What the George Floyd protests have achieved in just two weeks
In the weeks
since video evidence showed a police officer kneeling on the neck of George
Floyd, an unarmed black man, for almost nine minutes, protests have erupted
across the US and the rest of the world.
From
Minneapolis to London to New York and Atlanta, thousands have taken to the
streets in a show of solidarity. Organizations and individuals have donated
millions; editors have resigned; and statues have toppled. Here are just some
of the concrete changes we are seeing happening across the US right now.
Minneapolis
commits to dismantling its police
Protesters
gathered outside the Minneapolis mayor Jacob Frey’s home over the weekend, and
demanded to know his position on defunding the police. When he said he did not
believe in fully abolishing the police, he was subjected to chants of “shame”

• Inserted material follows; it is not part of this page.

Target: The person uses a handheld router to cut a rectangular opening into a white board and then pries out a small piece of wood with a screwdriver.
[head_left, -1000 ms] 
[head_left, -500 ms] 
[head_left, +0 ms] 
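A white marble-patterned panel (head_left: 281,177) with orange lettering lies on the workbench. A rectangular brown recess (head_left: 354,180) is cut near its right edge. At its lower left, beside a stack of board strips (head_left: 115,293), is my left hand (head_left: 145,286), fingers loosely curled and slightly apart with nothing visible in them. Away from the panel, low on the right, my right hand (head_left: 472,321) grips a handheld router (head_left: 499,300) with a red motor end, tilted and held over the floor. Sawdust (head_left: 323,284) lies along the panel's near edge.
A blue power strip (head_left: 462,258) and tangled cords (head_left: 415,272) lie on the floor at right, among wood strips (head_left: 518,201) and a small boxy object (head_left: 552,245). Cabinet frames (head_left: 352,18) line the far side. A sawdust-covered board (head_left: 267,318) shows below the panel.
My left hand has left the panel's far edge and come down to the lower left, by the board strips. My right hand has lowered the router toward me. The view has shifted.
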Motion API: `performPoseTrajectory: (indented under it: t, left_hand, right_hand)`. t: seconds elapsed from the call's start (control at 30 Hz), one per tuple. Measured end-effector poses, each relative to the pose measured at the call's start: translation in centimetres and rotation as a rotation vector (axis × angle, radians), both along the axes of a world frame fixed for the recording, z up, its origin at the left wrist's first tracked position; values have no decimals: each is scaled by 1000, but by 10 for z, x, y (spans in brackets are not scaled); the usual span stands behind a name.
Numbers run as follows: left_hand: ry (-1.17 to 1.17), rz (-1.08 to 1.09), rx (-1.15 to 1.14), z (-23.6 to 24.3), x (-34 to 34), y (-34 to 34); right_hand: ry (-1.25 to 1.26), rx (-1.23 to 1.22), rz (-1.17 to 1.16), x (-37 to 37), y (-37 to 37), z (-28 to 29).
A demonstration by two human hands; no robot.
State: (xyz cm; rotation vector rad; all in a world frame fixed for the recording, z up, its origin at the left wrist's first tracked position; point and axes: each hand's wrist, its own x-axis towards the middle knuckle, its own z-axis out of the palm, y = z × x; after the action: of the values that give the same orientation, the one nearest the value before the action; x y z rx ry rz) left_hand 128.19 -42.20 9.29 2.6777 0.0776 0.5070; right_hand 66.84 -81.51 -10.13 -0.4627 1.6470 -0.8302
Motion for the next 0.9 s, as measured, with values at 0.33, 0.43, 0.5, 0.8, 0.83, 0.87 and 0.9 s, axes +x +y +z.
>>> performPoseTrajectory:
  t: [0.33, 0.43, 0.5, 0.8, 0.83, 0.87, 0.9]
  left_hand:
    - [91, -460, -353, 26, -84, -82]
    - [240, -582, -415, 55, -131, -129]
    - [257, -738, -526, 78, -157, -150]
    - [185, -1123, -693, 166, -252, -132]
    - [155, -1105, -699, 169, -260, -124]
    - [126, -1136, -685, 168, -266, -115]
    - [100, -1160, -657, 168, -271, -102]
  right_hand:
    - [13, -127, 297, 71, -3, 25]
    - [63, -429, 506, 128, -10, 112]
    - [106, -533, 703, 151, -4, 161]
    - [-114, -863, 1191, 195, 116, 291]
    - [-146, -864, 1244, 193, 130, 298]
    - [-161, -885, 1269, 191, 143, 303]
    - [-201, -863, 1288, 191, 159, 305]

and protesters telling him to leave.
But his
reluctance didn’t matter. A veto-proof majority of councillors subsequently
vowed to dismantle the police on Sunday, pledging a “transformative new model
of public safety”.
In doing so,
they accepted that the Minneapolis police department – which five consecutive
mayors have ultimately failed at reforming – might be beyond repair. Now,
council members plan to develop a plan for policing with the community. Having
analysed 911 calls, they have already found that the majority pertain to mental
health services, health and emergency medical services and fire services – and
so, in part, are committing to redirecting efforts to social services instead.
Big reforms
pledged in New York City
With social
service budgets under threat in New York due to Covid-19, campaigners knew
their target: the NYPD’s $6bn budget – which amounts to more than the budgets
for health ($1.9bn), homeless services ($2.1bn), youth and community
development ($872,000), and small business services ($293,000) combined.
The NYPD
defended its budget, arguing that a cut would result in a spike in crime. But
others noted that when New York police went on strike to prove how important
they were, and in fact, people reported less crime.
That call
seems to have been heeded. On Sunday, the New York City mayor, Bill de Blasio,
pledged to redirect some of New York City police department’s funding towards
youth and social services. He committed to repealing section 50-A, which
prevents the public from accessing disciplinary records of police officers.
Confederate
statues toppled across the country
On Saturday
protesters in Richmond, Virginia toppled the statue of slave and plantation
owner, the Confederate general Williams Carter Wickham, using ropes to pull it
down. Earlier in the week, protesters in Montgomery, Alabama took down the
statue of the Confederate general Robert E Lee.
On Friday, a
5ft statue that had stood on the waterfront in Mobile, Alabama, for 120 years
was removed by the council. Mayor Sandy Stimpson released a statement Friday,
saying: “To be clear: This decision is not about Raphael Semmes, it is not
about a monument and it is not an attempt to rewrite history.
“Moving this
statue will not change the past. It is about removing a potential distraction
so we may focus clearly on the future of our city. That conversation, and the
mission to create One Mobile, continues today.”
Bristol, in
the UK, also had its own revolutionary moment this weekend, toppling the statue
of the 17th-century slave trader Edward Colston.
Reddit
co-founder resigns to make room for a black candidate
Reddit’s
co-founder Alexis Ohanian on Friday resigned on a video urging the board to fill
his seat with a black candidate – a decision he said was “long overdue”. In it,
he said: “I am doing this as a father, who needs to be able to look in the eyes
of his black daughter when she asks: ‘What did you do?”
Ohanian also
pledged $1m to Colin Kaepernick’s Know your Rights Camp in the announcement,
and committed to further donations in the future.
Ohanian has
argued that resigning can be an act of leadership – and has asked other leaders
to consider doing the same.
A database
has been set up to record police brutality at the protests
This week,
lawyers T Gregg Doucette and mathematician Jason Miller began creating a
database of video footage documenting police violence at the protests over the
past week. They argue that the document will prevent police from being able to
shield themselves by arguing that incidents of violence as one-offs, instead
showing a pattern of violence and brutality.
As of midday
Monday, the spreadsheet contains more than 500 cases of police brutality at the
protests – in a week which has seen journalists and citizens teargassed, beaten
and pepper-sprayed.
This article
was amended on 8 & 9 June 2020: to correct a reference to Minneapolis city
council plans – councillors have committed to dismantling the police but have
not voted on the matter. The statue of Raphael Semmes was in Mobile, Alabama,
not Birmingham, Alabama as an earlier version said.